[MLton] straw-man packaging proposal

Stephen Weeks MLton@mlton.org
Tue, 23 Aug 2005 17:09:13 -0700


I've been thinking a little about a packaging system for MLton using
MLBs and thought I'd throw out a straw man to see if we can make some
progress.  Perhaps this will also shed some light on MLB path
variables.

As I see it, the main point of a packaging system for MLton is to
allow separate development and delivery of libraries.  As soon as one
does this, there will be multiple versions of a library extant, and so
the packaging system must allow developers to express dependencies
between packages.  My proposal focuses on this aspect.
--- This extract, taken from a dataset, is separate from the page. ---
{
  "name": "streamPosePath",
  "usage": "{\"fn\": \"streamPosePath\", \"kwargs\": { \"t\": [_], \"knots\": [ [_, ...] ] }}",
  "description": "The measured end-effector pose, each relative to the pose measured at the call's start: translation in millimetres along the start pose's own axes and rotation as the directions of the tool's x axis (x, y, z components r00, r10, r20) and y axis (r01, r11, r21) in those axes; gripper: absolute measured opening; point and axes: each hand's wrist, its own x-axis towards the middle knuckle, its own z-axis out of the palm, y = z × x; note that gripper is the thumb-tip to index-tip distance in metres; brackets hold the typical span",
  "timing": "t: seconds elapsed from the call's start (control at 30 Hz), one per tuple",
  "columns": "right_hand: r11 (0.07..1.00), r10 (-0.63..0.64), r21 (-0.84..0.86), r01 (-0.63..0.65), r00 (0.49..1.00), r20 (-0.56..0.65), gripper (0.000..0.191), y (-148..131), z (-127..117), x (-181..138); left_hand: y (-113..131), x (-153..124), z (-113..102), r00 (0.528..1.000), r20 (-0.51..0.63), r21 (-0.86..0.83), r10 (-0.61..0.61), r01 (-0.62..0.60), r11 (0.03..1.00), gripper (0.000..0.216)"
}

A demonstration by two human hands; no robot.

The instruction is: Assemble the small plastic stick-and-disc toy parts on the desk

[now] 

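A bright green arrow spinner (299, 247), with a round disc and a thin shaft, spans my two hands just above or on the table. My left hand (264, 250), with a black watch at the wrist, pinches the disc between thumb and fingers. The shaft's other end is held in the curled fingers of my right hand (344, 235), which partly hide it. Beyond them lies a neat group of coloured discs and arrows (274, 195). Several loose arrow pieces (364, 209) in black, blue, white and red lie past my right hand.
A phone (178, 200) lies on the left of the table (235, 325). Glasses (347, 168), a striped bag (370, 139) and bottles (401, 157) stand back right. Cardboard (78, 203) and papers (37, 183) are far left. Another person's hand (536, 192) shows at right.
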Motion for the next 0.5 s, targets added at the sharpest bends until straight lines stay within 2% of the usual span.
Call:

Intuitively, think of a package as a collection of code (SML + MLBs
files), supporting files (documentation, ...), and auxiliary
information to support dependency checking.  All that is really
relevant from the point of view of dependecies is the MLB files, so I
won't mention SML code or supporting files further.  More precisely, a
package consists of 

  * a unique id
  * a name
  * exports
  * imports

The unique id is globally unique across all packages (think hash of
contents).  The name specifies how the pacakge is referenced by other
packages, and is not globally unique, since different versions of the
same package will have the same name.  I propose to use as a package
name an MLB path variable together with a relative path.  So, for
example, the following are package names

  $(SML_LIB)/basis/
  $(SML_LIB)/smlnj-lib/
  $(SML_LIB)/ckit-lib/

Once MLB path variables are mapped to absolute file system paths, a
package name also specifies a location in the filesystem.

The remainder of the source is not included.